延吉の豊かな野菜と、
私の食の原風景
私の生まれ育った故郷、中国の延吉。
そこは、豊かな季節の野菜に囲まれた土地でした。
春になると野に芽吹く、
ヨムチェ
つるにんじんの葉
桔梗の根。
どれも日本ではなかなか出会えない、珍しい野菜たちです。
でも、子どものころの私にとっては、どれも当たり前にそばにあるものでした。
それを両親が丁寧にキムチに漬けたり、炒めたりしてくれる。
季節が巡るたびに違う野菜に出会えるのが、ただただ嬉しくて楽しみで─
それが、私の食の原風景です。
乾物があまりなかった暮らし。
両親は、「昔は乾物ってあまり使わなかったね」とよく言います。
それもそのはず、私たちの故郷には、生の季節野菜がたくさんあったから。
保存する必要がないほど、自然がくれる恵みは日々の食卓を満たしてくれました。

キムチ、塩漬け、発酵─もちろんありました。
でもそれは「保存のために仕方なく」ではなく、
“おいしく、長く、野菜を楽しむための知恵”
だったように思います。
ソウルで出会った精進料理。
来日してからも、何度もソウルに足を運ぶなかである日「精進料理教室」の存在を知りました。
動物性の食材を使わない料理
正直、それまでの私は、
「茶色っぽくて地味で、味も淡いのでは?」
という先入観を持っていました。
でも、教室で目にした料理たちは全然違いました。
ひと皿ごとにカラフルな野菜たちが美しく盛りつけられていて、香りも豊かで、食感も多彩で、満足感がとても高い。
動物性のものがなくても、こんなにも豊かでおいしいのかと、まさに目から鱗が落ちるような体験でした。

五観の偈(ごかんのげ)に
心がとまった日。
その教室で出会った言葉
「この一食が食卓にのぼるまで、どれだけの人の手間と時間がかかっているか」
これは、仏教の食事前に唱える「五観の偈」の一節です。
この言葉を聞いた瞬間、私の中にある野菜への想いが一気に重なりました。
私は、畑で10年以上、野菜や果物を育ててきました。

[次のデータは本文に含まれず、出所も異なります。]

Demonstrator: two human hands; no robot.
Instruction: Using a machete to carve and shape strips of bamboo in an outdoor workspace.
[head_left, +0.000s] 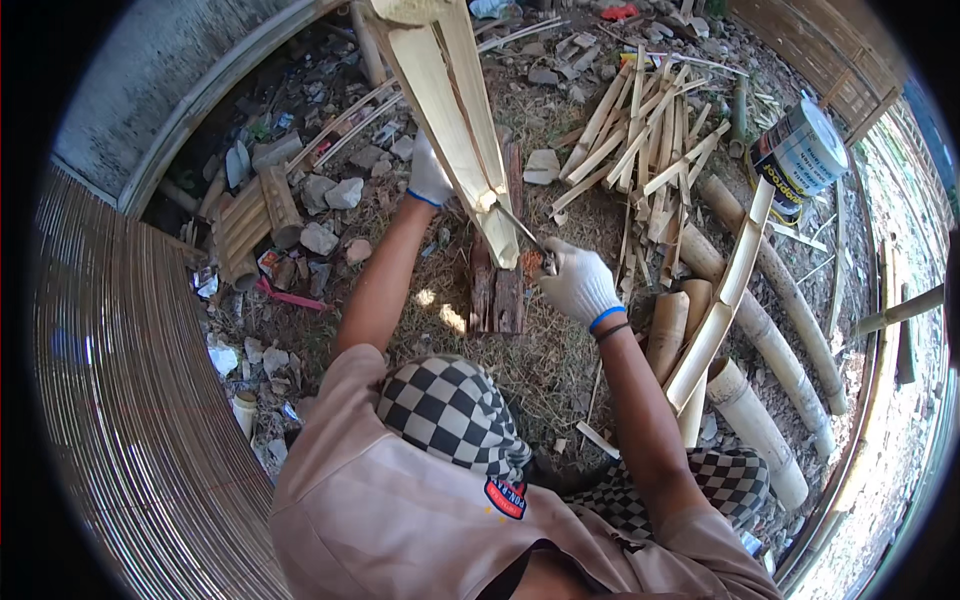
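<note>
A long split bamboo section point(450, 110) stands upright, its lower end resting on a dark wooden block point(497, 290) on the ground. My left hand point(428, 175), in a white glove, grips the bamboo at its left side. My right hand point(577, 283), also gloved, is closed on the handle of a knife whose blade point(518, 228) is driven into the bamboo's lower end, where the culm has split open.
A pile of split bamboo strips point(640, 130) lies behind the block. Whole bamboo culms point(770, 300) and a half culm point(725, 290) lie at the right. A tin can point(800, 155) stands far right. Stones and litter point(320, 200) lie at left beside a woven bamboo mat point(130, 400).
</note>
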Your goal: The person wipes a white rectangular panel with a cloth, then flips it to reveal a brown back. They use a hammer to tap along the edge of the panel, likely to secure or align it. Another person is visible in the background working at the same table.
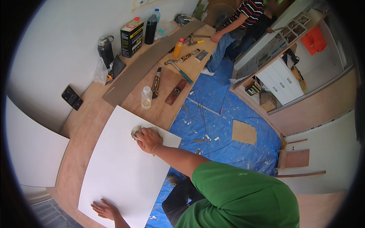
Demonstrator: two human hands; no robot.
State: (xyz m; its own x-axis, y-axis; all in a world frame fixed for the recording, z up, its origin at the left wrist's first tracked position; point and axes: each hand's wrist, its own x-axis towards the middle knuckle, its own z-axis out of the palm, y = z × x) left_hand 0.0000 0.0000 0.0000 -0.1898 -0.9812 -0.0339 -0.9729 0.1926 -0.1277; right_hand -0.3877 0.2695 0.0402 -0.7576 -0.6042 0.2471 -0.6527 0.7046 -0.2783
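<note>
The right hand grips a crumpled, pale cloth against a smooth white board; the left hand lies open, flat on its near end. The board spreads beneath both, over the wooden tabletop and past its right edge. Beyond stand a clear bottle, a knife and a hammer.

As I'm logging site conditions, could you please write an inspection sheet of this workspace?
Surface: wooden bench, partly covered by a white panel and brown strip.
Job's things: the white panel, a crumpled cloth.
Clutter: hammer, utility knife, clear bottle, metal can, phone.
Hands: left hand flat on panel; right hand on cloth.
Cables: nothing seen for certain.
Surroundings: blue floor sheet with scraps; person in striped shirt beyond.
</note>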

農薬を使わずに育てられるものは、なるべく自然の状態で育てたりもしています。
小さな種を土に落とすところからはじまって、
水、光、風、温度、大地─
人の手だけでは育たないものを、毎日毎日気にかけてきました。
雨の日も、雪の日も、泥だらけになって。
「生きているもの」と向き合ってきたその日々の記憶が、五観の偈の言葉にぴたりと重なったのです。

韓国のお坊さん
ジョン・グワン氏と新潟の台所で。
そんなある日、知人を通じて思いもよらぬご縁が舞い込みました。
世界のシェフにも多大な影響を与えている、韓国の僧侶であり料理人でもある「ジョン・グワン」スニムが、新潟に来日。
なんと私はその通訳としてご一緒させていただくことになったのです。

スニムの隣で見ていたのは、言葉ではない「配慮のある手つき」と、「生き方そのものとしての料理」でした。
次々と野菜を手に取り、その声なき声に耳を澄ませるように料理にしていく姿。
それはまるで、祈るように食材と向き合う時間でした。
制限の中にある、知恵と自由。

私の活動を見てくれていた新潟のお寺の僧侶から、
「動物性・乳製品不使用のダイニングに参加しませんか」
と声をかけていただきました。

制限があると聞くと、「何を使えないのか」にばかり意識が向いてしまうものですが、私にとってはそれがむしろ、知恵と経験を新たに活かす場になりました。
野菜ひとつひとつと向き合い、どうやって無駄なく、美しく、そしておいしく仕上げるか。
それは、私の「料理をするという道のり」において、ひとつの画期的なステップだったと感じています。
私がキムチを漬け始める時に、「添加物を使わない」と制限をかけたことと少し似ているような気がします。


野菜をいただくことは、
命と心をいただくこと。
これからも、新潟の季節野菜をもっとたくさん堪能していきたい。
それぞれの野菜にある持ち味や色、香りを生かして、「今日の食卓をていねいに生きる」ことを、料理を通して伝えていきたい。
野菜というのは静かだけれど、とても雄弁な存在です。
その背景にある風土や人や手間、そこにこめられた想いに耳を傾けながらこれからも台所に立ち続けたいと思っています。
教室でも、季節の野菜と向き合う時間を、ゆっくりと大切に育てています。
よろしければ、あなたの食卓にも、そんな一皿を添えてみませんか。